I would love to hear from anybody who has any of these three units and any advise is greatly appreciated


----------



## W5CI (Apr 21, 2009)

Just remember Larger is allways better, I started out with a 210RS and quickly knew that it was too small, went with the 268RL. YouShould get the Largest TT that you can handle. You wont be happy otherwise. And Welcome to Outbackers


----------



## RDS (Jul 20, 2011)

danny285 said:


> Just remember Larger is allways better, I started out with a 210RS and quickly knew that it was too small, went with the 268RL. YouShould get the Largest TT that you can handle. You wont be happy otherwise. And Welcome to Outbackers


A big X2


----------



## thefulminator (Aug 8, 2007)

I too have a family of four and a 20 pound dog. We had been in a 2008 21RS and I can confidently tell you it is too small for that crew. We were pretty tight in there prior to getting the dog but with the dog there is no way we could work with that small space. We purchased a 2013 250RS this spring and it feels downright spacious. We even keep the dog crate inside at night and have plenty of room. My 14 year old son who is taller than I am sleeps in the upper bunk and has no issues with it. If anyone is going to use the upper bunk, just be sure to have some sort of ladder for it. Just beware of the tongue weight and weight of the bikes in the bed possibly over loading your rear axle.


----------



## jasonrebecca (Oct 30, 2007)

The rear slide bed is why we purchased the 21rs.

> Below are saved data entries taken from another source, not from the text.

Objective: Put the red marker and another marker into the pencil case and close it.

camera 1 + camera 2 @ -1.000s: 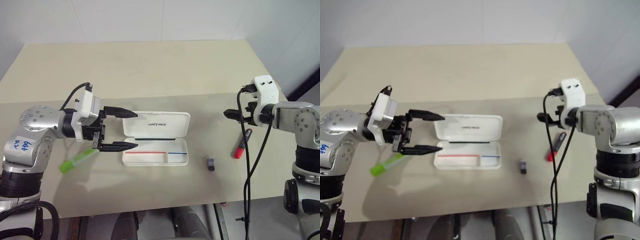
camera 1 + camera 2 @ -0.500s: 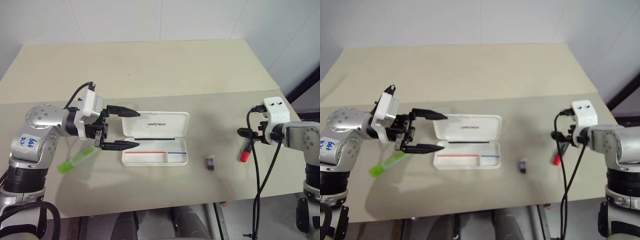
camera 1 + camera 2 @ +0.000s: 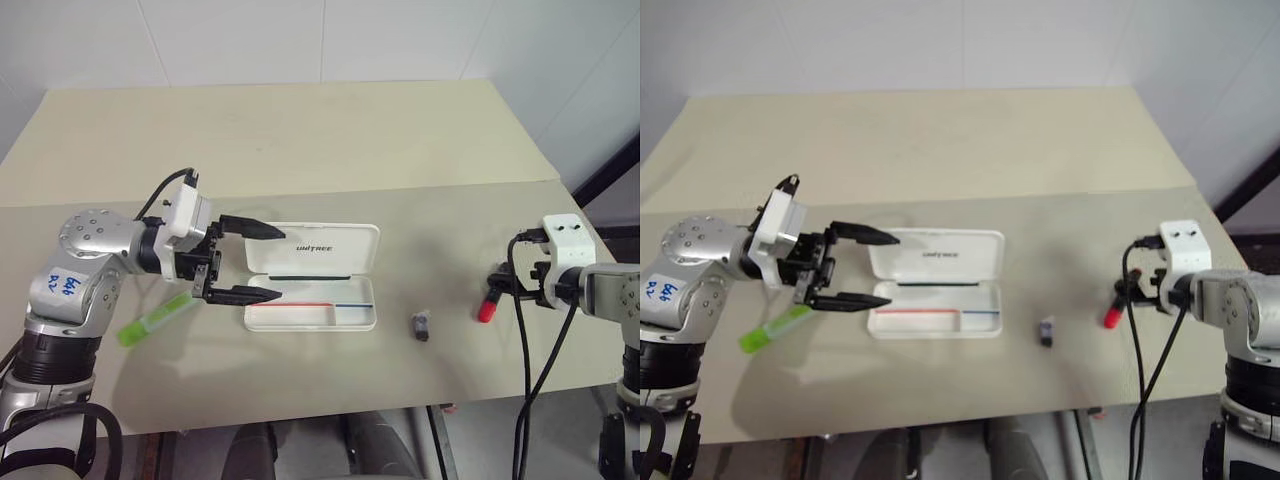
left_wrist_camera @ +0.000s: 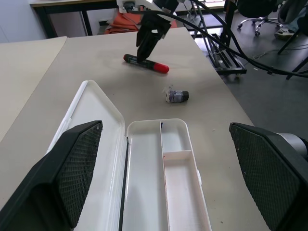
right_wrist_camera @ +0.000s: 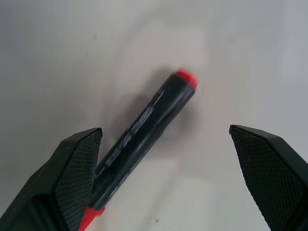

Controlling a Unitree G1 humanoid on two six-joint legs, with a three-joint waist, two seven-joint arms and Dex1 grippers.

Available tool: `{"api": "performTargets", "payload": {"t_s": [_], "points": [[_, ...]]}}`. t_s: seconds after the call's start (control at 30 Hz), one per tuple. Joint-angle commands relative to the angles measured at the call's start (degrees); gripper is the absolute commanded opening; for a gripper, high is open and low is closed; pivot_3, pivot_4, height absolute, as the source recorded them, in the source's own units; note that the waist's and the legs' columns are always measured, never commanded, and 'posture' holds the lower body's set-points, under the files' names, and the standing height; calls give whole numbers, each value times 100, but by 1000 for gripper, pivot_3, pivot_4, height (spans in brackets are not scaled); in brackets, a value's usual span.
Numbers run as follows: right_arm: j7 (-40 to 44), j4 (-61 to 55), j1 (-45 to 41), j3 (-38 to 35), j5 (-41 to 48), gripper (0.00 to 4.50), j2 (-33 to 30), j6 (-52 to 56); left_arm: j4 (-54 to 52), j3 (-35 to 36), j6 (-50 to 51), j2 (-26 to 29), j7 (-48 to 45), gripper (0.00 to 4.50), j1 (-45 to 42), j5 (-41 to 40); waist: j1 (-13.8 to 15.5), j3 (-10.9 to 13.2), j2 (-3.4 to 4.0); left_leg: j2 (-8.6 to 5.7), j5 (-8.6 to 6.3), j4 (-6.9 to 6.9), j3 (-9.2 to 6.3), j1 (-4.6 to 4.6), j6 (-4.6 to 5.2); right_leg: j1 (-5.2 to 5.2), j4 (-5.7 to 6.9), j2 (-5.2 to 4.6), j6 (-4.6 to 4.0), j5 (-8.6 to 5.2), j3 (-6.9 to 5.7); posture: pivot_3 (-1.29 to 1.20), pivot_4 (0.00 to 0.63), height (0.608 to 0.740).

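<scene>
Two sets of fingers spread wide, holding nothing. Left gripper [image 3: 247, 261] level beside the open case [image 3: 312, 290] at mid-table [image 3: 300, 140]. Right gripper [image 4: 147, 43] directly over the red marker [image 5: 139, 144], lying flat, untouched. Green highlighter [image 3: 156, 319] under the left arm.

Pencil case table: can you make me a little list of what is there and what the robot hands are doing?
pencil case: open, lid flat on the table, tray empty
red marker: lying on the table, right of the case
green highlighter: lying on the table, left of the case
small dark grey object: between case and red marker
left gripper: open, holding nothing, at the case's left end
right gripper: open, holding nothing, right above the red marker
table: beige
</scene>
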Motion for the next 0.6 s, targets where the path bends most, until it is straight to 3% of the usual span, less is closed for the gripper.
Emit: {"api": "performTargets", "payload": {"t_s": [0.03,0.1,0.2,0.5,0.6], "points": [[-115,-200,114,-286,84,4500,99,28,-52,86,-58,53,-23,4484,-138,6,-2,0,0,0,0,0,0,0,0,0,0,0,0,0,0,0,150,740],[-171,-276,192,-330,232,4500,202,28,-52,93,-60,63,-25,4484,-137,10,-5,0,0,0,0,2,1,0,0,0,1,0,2,1,1,0,150,740],[-321,-415,311,-354,502,3873,352,28,-41,106,-74,79,-30,4500,-126,22,-7,0,0,0,1,1,0,2,1,1,3,1,2,1,1,0,150,740],[-728,-352,259,-364,963,747,372,28,-52,133,-85,96,-13,4500,-96,35,-3,0,0,0,1,5,-2,2,1,4,4,1,3,2,1,0,150,740],[-702,-172,130,-311,935,595,254,28,-54,134,-87,98,-13,4500,-100,34,-9,0,0,0,1,7,0,2,1,4,4,1,5,4,3,0,150,740]]}}
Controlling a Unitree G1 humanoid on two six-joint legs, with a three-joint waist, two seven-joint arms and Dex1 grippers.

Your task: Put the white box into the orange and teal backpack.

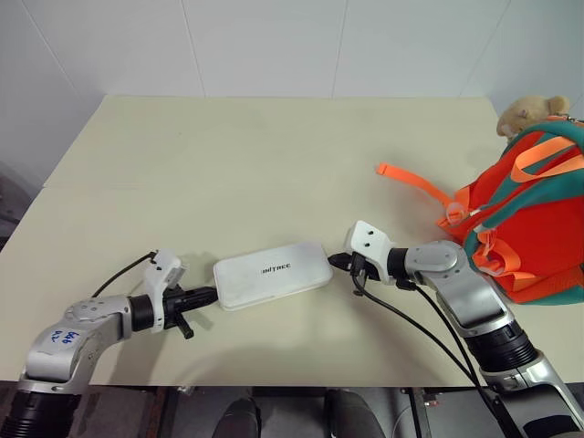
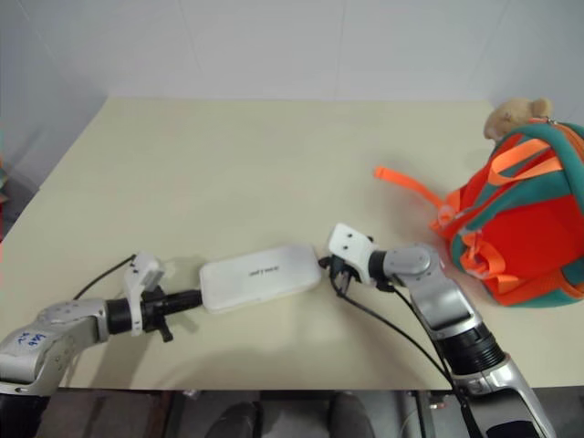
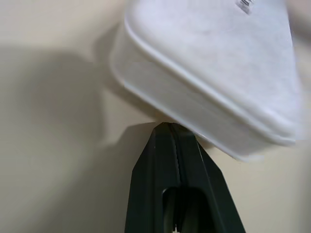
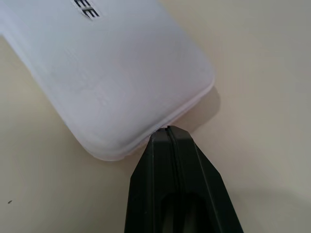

The smaller towing length with the larger camping length. We have a 2yo son and two 50#+ dogs, We can't have anyone else sleep in the TT with us because it too cramped. Making the rear bed isn't hard, just watch your head getting in and out! The 250rs would work great for your needs.


----------



## sptddog (Mar 22, 2006)

Look for a 250RS with the toy hauler option - think it's a 280RS? I don't recall how much longer it is, but it's not much, and it gives the kids/dog more room, and could haul your bikes as well. We have a family of 4 with a wiemaraner (so really a family of five - he weights more than both kids lol). Our 250RS is awesome for us, though we often wish we'd have gotten the toy hauler version just to give them more of their 'own' room, and to haul bikes and maybe a 4-wheeler.

We use an expandable shower rod and a cloth shower curtain that matches the interior of the 250 pretty well. We have found this to be super easy, and didn't require us to deal with trying to screw something into paper thin interior walls.

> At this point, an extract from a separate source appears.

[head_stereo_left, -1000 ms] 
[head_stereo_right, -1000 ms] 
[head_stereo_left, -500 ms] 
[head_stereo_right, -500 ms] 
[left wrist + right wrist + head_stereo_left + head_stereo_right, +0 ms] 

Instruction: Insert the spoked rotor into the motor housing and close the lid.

If you do go with any of them, look for the shower curtain thread - easy install and gets rid of using a shower curtain in the small bathroom. Makes a world of difference for kids in the shower and no water on hte floor.


----------



## Northern Ninja (Aug 20, 2011)

sptddog said:


> Look for a 250RS with the toy hauler option - think it's a 280RS? I don't recall how much longer it is, but it's not much, and it gives the kids/dog more room, and could haul your bikes as well. We have a family of 4 with a wiemaraner (so really a family of five - he weights more than both kids lol). Our 250RS is awesome for us, though we often wish we'd have gotten the toy hauler version just to give them more of their 'own' room, and to haul bikes and maybe a 4-wheeler.
> 
> We use an expandable shower rod and a cloth shower curtain that matches the interior of the 250 pretty well. We have found this to be super easy, and didn't require us to deal with trying to screw something into paper thin interior walls.
> 
> If you do go with any of them, look for the shower curtain thread - easy install and gets rid of using a shower curtain in the small bathroom. Makes a world of difference for kids in the shower and no water on hte floor.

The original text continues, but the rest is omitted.